Monday, June 3, 2013

The News Today

   Some days it's hard to figure out what's happening. Opening from a confusing front page, which reported a man arrested for attacking a statue, or at least removing it from its pedestal, to  Civil War re-enactors battling the weather amid pictures which could have represented either story, I read first the story of the Uncle Sam statue vandalism.  I tried to figure out  what happened---one of a group of men arrested for fleeing from the scene of an uprooted and headless statue.  The statues sound like a silly idea, commissioned to somehow represent the mythical Uncle Sam.  The creator of the statue was quoted as saying he thought the thief either wanted the statue for himself or for someone else, or else he was just intoxicated.  That would seem to cover all the bases.  Evidently, the statue supports the custom of adding graffiti, or  a sign and comment phase, and that's not considered tampering as long as it's not inappropriate.  He added that he wasn't surprised that the head fell off because it had fallen off in his very studio and he'd glued it back on.  He didn't say what color shirt he was wearing at the time.
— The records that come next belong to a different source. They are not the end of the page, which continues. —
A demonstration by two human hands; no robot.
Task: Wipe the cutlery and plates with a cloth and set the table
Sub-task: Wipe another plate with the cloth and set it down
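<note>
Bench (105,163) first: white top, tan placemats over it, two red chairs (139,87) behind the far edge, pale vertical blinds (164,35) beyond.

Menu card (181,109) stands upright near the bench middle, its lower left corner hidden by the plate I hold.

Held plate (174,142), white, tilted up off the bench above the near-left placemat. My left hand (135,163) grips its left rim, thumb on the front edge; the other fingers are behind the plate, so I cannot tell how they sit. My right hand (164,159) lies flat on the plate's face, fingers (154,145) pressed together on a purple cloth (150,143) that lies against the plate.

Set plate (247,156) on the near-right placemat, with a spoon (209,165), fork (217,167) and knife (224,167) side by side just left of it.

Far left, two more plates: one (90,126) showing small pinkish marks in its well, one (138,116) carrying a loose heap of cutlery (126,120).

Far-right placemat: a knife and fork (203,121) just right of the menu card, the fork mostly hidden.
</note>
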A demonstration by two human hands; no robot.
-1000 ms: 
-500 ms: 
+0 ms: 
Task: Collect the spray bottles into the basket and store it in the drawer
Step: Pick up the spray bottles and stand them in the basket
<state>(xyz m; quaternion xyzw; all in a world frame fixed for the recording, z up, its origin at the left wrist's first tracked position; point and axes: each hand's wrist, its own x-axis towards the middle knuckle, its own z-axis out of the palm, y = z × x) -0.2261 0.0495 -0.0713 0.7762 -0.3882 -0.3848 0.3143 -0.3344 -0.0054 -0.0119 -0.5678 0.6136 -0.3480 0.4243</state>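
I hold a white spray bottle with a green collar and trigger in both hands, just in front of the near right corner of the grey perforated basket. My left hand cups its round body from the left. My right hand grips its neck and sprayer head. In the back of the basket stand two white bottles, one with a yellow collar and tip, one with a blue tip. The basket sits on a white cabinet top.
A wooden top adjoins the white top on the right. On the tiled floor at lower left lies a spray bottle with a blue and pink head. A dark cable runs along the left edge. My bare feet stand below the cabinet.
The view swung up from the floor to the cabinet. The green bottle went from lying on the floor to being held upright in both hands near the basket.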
     My gaze dropped down to the next story, Andrew Beam's account of a Niskayuna man tidying up the boulevard where he grew up.  He lived there, his mother lives there, he has bought an abandoned house there.  If the writer has left a few grammatical rules unviolated, he more than makes up for it in the blasphemy against writing style.  If unnecessary and superfluous constructions were eliminated, the article would be about one-third the length, but the point would be made.  But then no one would know what Joan Jensen's  neighbor Toni Dickinson had also done.  
   So I turn to the TV news just in time to hear none less than Charley Rose and Gayle King comment on Michael Douglas's announcement that he believes that his throat cancer was caused by oral sex, and it seems he may be interested in public service announcements similar to those of Angelina Jolie.  I couldn't change the channel fast enough, but switched back in time for Live with Kelly and Michael.  That should be safe, one might think.  But that safe spot was not to be:    Kelly was simulating the process of pooping in her pants.   Yes, she was.